## Collected data
»»
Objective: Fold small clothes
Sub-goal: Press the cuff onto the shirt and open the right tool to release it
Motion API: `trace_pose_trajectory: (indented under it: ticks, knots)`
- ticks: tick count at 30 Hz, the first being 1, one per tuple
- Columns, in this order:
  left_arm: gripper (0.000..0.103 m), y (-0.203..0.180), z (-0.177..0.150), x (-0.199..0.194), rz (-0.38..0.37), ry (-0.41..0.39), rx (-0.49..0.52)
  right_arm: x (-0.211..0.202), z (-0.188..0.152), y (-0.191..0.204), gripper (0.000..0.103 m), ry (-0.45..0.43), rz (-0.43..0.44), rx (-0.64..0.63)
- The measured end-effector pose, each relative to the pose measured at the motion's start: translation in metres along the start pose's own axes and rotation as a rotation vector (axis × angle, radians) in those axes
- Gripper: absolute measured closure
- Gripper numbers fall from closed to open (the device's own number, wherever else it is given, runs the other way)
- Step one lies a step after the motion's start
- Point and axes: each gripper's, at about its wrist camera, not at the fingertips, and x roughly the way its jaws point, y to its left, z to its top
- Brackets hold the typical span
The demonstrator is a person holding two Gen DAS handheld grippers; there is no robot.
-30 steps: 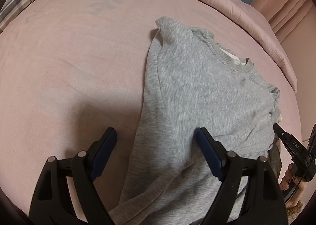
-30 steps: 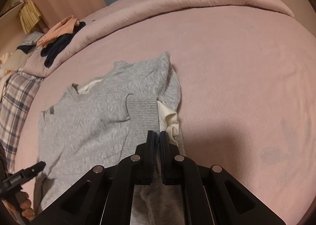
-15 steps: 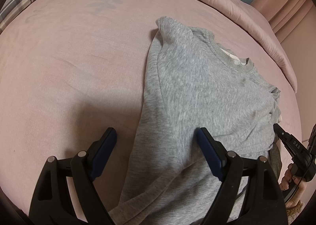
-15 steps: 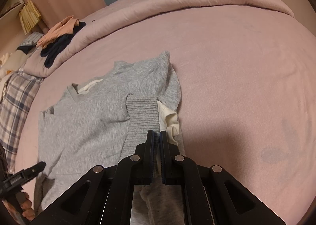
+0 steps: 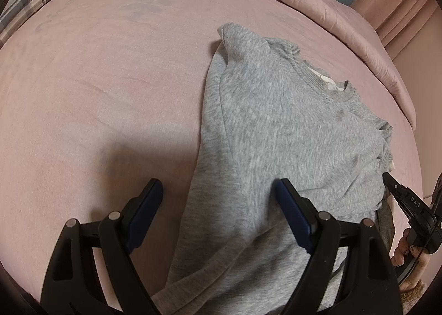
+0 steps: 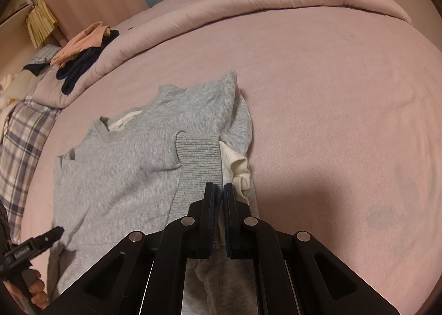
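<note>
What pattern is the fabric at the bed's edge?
Plaid fabric, blue-grey on pale; right wrist view shows it best.

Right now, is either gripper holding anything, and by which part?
Left gripper is open over the grey sweatshirt, holding nothing. Right gripper is shut beside the ribbed cuff; whether it pinches cloth cannot be told.

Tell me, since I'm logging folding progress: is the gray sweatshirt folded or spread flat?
Partly folded. The gray sweatshirt lies on the bed with one sleeve's ribbed cuff laid across its body; the collar is uncovered.
</note>
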Motion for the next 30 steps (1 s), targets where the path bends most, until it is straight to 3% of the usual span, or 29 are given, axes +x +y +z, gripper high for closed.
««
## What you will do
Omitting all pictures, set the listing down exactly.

## Problem solution
Objective: Fold small clothes
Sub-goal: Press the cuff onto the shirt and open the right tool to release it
Motion API: `trace_pose_trajectory: (indented under it: ticks, knots)`
- ticks: tick count at 30 Hz, the first being 1, one per tuple
- Columns, in this order:
  left_arm: gripper (0.000..0.103 m), y (-0.203..0.180), z (-0.177..0.150), x (-0.199..0.194), rz (-0.38..0.37), ry (-0.41..0.39), rx (-0.49..0.52)
  right_arm: x (-0.211..0.202), z (-0.188..0.152), y (-0.191..0.204), gripper (0.000..0.103 m), ry (-0.45..0.43), rz (-0.43..0.44), rx (-0.64..0.63)
- The measured end-effector pose, each relative to the pose measured at the motion's start: translation in metres along the start pose's own axes and rotation as a rotation vector (axis × angle, radians) in those axes
- Gripper: absolute measured closure
- Gripper numbers fall from closed to open (the device's own number, wherever else it is given, runs the other way)
- Step one lies a step after the motion's start
- Point and axes: each gripper's, at about its wrist camera, not at the fingertips, and x roughly the way its jaws point, y to its left, z to its top
- Brackets hold the typical span
The demonstrator is a person holding two Gen DAS handheld grippers; there is no robot.
-30 steps: 
-30 steps: 
-15 steps: 
-15 steps: 
+0 steps: 
+0 steps: 
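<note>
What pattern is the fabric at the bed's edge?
Plaid fabric, blue-grey on pale; right wrist view shows it best.

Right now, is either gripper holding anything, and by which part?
Left gripper is open over the grey sweatshirt, holding nothing. Right gripper is shut beside the ribbed cuff; whether it pinches cloth cannot be told.

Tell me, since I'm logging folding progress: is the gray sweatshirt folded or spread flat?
Partly folded. The gray sweatshirt lies on the bed with one sleeve's ribbed cuff laid across its body; the collar is uncovered.
</note>
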Motion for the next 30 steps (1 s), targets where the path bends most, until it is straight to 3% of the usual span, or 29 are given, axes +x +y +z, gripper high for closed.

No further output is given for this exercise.